Note each line in the data below that holds "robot", and copy it.
= = =
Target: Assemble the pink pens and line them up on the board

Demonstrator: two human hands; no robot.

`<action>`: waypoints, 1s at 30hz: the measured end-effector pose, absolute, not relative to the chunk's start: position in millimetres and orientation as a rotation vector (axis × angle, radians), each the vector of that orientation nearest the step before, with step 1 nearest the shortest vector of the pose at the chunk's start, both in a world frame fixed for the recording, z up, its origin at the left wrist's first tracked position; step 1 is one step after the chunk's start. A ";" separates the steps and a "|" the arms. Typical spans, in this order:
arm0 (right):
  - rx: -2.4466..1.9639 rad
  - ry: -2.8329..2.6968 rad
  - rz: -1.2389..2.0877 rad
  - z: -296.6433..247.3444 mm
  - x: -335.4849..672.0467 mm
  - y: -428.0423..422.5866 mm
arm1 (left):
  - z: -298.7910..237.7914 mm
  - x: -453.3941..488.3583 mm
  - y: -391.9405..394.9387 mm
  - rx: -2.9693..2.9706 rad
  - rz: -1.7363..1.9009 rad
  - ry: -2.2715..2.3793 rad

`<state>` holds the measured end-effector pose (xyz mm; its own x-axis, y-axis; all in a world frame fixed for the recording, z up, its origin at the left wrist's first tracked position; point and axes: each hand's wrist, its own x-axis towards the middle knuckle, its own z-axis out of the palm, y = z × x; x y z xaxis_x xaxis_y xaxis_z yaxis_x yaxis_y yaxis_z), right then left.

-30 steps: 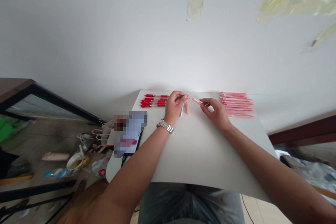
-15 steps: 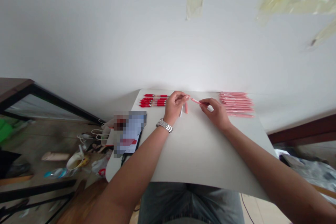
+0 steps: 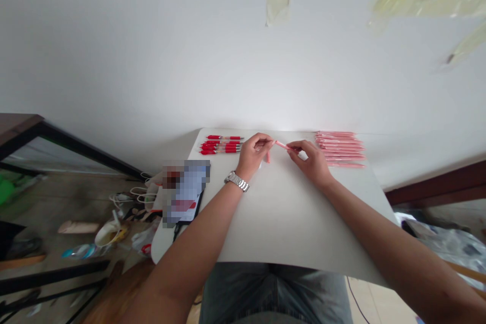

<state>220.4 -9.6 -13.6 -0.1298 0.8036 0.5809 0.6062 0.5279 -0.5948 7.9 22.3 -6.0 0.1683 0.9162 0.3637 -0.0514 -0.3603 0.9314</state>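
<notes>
Over the back of the white table [image 3: 281,217], my two hands meet at a slim pink pen [image 3: 281,145]. My right hand [image 3: 312,161] pinches its right end between thumb and fingers. At its left end the closed fingertips of my left hand [image 3: 252,157] touch it; any small part between them is too small to make out. Beneath my left hand lie a short pink tube-like piece [image 3: 268,157] and a white piece, both partly hidden. Several red pens [image 3: 220,146] lie in a group left of my left hand. A stack of slim pink pens [image 3: 339,149] lies beyond my right hand.
A phone [image 3: 190,192] with a blurred-out screen lies at the table's left edge with a cable. The wall [image 3: 243,61] rises right behind the table. On the floor at left are a cup [image 3: 108,233], a bottle [image 3: 81,251] and cables.
The small gap between my left fingertips and the pink pen has closed; they now touch. My right hand keeps its grip. The view has shifted slightly.
</notes>
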 end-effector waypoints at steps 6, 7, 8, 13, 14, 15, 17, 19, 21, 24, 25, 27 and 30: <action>-1.163 -1.830 0.270 -12.7 220.3 -10.0 | -3.4 6.9 21.3 1.553 1.330 0.856; -1.167 -1.832 0.270 -12.6 220.3 -10.1 | -3.1 6.9 21.3 1.555 1.328 0.857; -1.171 -1.836 0.269 -12.4 220.2 -10.2 | -2.9 6.8 21.4 1.556 1.325 0.860; -1.173 -1.855 0.253 -12.2 219.6 -10.9 | -3.1 6.9 21.3 1.558 1.316 0.869; -1.172 -1.854 0.251 -12.2 219.6 -11.1 | -3.4 6.8 21.3 1.561 1.318 0.870; -1.172 -1.853 0.250 -12.2 219.7 -11.2 | -3.7 6.8 21.4 1.565 1.319 0.870; -1.167 -1.851 0.250 -12.1 220.0 -11.1 | -4.3 6.4 21.5 1.575 1.321 0.869; -1.162 -1.851 0.252 -12.1 220.4 -10.7 | -4.6 6.0 21.6 1.588 1.319 0.871; -1.160 -1.852 0.257 -12.4 220.7 -10.3 | -4.6 5.5 21.7 1.594 1.323 0.876; -1.162 -1.852 0.260 -13.0 220.8 -9.8 | -4.4 5.2 21.5 1.594 1.337 0.890; -1.166 -1.852 0.260 -13.2 220.8 -9.8 | -4.4 5.2 21.4 1.591 1.340 0.892; -1.174 -1.853 0.259 -13.6 220.6 -9.6 | -4.3 5.4 21.2 1.576 1.337 0.888; -1.175 -1.854 0.257 -14.2 220.6 -9.2 | -4.3 5.4 20.8 1.551 1.315 0.851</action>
<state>220.6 -9.2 -14.2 -0.1450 0.8056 0.5745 0.6185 0.5270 -0.5828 5.4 20.8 -4.3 0.1962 0.9131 0.3575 -0.0482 -0.3552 0.9336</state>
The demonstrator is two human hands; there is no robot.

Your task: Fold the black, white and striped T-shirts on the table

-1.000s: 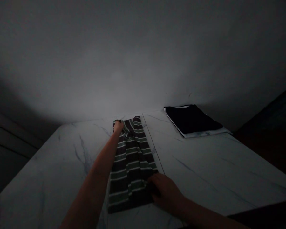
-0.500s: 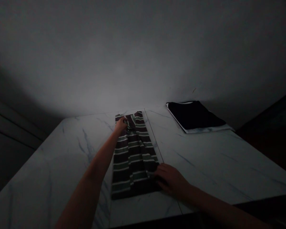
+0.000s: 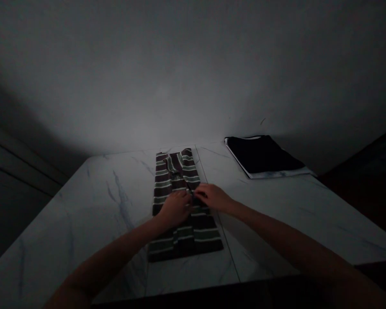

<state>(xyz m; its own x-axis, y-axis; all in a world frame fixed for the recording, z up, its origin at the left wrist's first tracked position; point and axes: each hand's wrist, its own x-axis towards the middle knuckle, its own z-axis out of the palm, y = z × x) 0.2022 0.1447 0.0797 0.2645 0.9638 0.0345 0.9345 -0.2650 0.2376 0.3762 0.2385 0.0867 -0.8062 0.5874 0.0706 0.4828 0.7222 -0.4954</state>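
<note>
Left hand point(image 3: 175, 209), right hand point(image 3: 212, 197) now seemingly mid-shirt point(image 3: 167, 176)

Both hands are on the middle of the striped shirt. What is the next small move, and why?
Probably press the middle flat, so the near end can fold over it. The left hand and right hand lie side by side across the middle of the striped shirt, which lies long and narrow on the table. Whether they pinch cloth is too dim to tell.
</note>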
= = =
EXERCISE RESULT —
Demonstrator: two human hands; no robot.
The demonstrator is two human hands; there is no robot.

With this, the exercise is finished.